Tuesday, May 20, 2008

Leaked excerpts of Bouchard-Taylor report already stirring the Quebecois pot

Quebec's nationalist politicians (see here and here) are up in arms about leaked excerpts - appearing in the anglophone Montreal Gazette - from the soon to be released Bouchard-Taylor report on "reasonable accommodation" of immigrant minorities in Quebec; I will be waiting the full report before judging whether Dag was right that we could expect nothing more than the usual political correctitude from the two notable scholars, one a brother of the nationalist hero, Lucien Bouchard, the other a famous academic philosopher who has nonetheless found a place for religion and some kinds of nationalism (including the Quebecois) in his world view. I recall a line from a Charles Taylor article of some years ago, which went like this: nationalism is like whiskey; taken diluted it makes you mellow; taken straight it knocks you out.
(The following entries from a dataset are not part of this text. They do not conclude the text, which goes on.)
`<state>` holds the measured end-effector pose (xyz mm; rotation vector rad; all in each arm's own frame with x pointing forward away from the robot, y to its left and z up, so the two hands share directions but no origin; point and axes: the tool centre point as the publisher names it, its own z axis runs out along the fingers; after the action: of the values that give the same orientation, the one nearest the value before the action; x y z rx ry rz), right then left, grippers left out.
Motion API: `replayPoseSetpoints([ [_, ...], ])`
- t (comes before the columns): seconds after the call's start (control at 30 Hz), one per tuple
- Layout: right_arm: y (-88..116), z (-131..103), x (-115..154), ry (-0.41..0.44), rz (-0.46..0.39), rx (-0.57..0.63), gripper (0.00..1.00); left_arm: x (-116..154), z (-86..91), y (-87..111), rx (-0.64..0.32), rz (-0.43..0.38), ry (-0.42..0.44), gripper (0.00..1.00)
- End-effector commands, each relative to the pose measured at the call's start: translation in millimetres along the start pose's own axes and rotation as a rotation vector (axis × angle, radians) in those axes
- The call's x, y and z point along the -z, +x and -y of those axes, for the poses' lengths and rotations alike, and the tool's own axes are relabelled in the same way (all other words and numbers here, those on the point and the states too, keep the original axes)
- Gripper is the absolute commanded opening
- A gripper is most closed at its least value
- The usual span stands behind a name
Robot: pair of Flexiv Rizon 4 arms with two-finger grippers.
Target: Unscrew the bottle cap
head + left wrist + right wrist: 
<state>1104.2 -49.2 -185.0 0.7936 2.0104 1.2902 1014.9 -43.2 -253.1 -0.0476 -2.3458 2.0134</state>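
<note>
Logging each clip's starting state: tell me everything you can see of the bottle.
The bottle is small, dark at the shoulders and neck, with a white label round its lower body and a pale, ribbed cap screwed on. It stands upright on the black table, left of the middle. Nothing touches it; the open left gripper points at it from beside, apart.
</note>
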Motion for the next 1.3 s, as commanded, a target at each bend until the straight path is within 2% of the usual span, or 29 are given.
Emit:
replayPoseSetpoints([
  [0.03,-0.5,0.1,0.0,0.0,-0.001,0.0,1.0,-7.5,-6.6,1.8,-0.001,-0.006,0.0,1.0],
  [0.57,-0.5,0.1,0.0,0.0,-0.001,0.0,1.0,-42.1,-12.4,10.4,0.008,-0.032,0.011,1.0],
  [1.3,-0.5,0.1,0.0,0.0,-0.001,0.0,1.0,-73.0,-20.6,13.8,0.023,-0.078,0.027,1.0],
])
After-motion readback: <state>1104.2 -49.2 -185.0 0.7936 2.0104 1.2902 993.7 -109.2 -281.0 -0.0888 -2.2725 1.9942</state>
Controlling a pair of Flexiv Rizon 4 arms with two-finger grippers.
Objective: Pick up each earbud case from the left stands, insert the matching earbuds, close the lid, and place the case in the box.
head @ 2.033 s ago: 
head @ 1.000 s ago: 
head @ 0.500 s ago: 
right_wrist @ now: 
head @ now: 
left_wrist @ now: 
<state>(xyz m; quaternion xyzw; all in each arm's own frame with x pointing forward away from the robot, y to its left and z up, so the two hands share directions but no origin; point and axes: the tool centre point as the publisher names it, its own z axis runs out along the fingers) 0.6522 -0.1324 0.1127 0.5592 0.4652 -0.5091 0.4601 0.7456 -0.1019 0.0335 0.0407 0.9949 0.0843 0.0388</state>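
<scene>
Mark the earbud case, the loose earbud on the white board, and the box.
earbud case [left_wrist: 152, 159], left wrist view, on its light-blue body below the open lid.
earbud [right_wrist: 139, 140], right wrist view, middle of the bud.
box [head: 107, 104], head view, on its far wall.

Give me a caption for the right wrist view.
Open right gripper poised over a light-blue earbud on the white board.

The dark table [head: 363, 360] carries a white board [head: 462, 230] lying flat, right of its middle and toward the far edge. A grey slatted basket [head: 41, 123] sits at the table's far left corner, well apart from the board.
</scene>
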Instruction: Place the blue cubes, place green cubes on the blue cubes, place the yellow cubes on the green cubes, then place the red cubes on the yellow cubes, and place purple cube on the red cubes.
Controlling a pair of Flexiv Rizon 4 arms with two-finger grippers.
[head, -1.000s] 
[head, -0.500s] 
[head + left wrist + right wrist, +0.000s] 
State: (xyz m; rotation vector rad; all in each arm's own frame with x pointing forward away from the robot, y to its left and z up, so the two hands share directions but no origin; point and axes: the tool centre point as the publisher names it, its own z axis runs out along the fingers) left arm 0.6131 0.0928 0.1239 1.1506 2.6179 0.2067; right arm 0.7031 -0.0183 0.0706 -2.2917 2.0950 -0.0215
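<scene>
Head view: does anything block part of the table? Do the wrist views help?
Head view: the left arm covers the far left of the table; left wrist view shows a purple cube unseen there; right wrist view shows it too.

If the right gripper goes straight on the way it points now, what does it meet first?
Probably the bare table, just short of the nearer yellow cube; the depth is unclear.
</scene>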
Dag, the eternal punster, will no doubt make the connection to Liberian warlords.

Previously, I thought it was possible, given their personal histories, that these two would come up with something at least a little challenging to multiculti orthodoxies. On first glance, it appears they try to be all things to all people, while emphasizing a critique of provincial Quebecois "insecurities", and a now tiresome rhetoric of embracing diversity, although as the means to integrate people into shared fundamental values:
In Quebec, they say, everyone should feel welcome and the majority should no longer feel under threat by newcomers.

"We think it is possible to re-concile Quebecers - franco-phones and others - with practices of harmonization, once it has been shown that: a) these practices respect our society's fundamental values, notably the equality of men and women.

b) they don't aim to create privileges but, rather, equality that is well understood and that respects everyone's rights.

c) they encourage integration and not marginalization.

d) they're framed by guidelines and protected against spiralling out of control.

e) they're founded on the principle of reciprocity.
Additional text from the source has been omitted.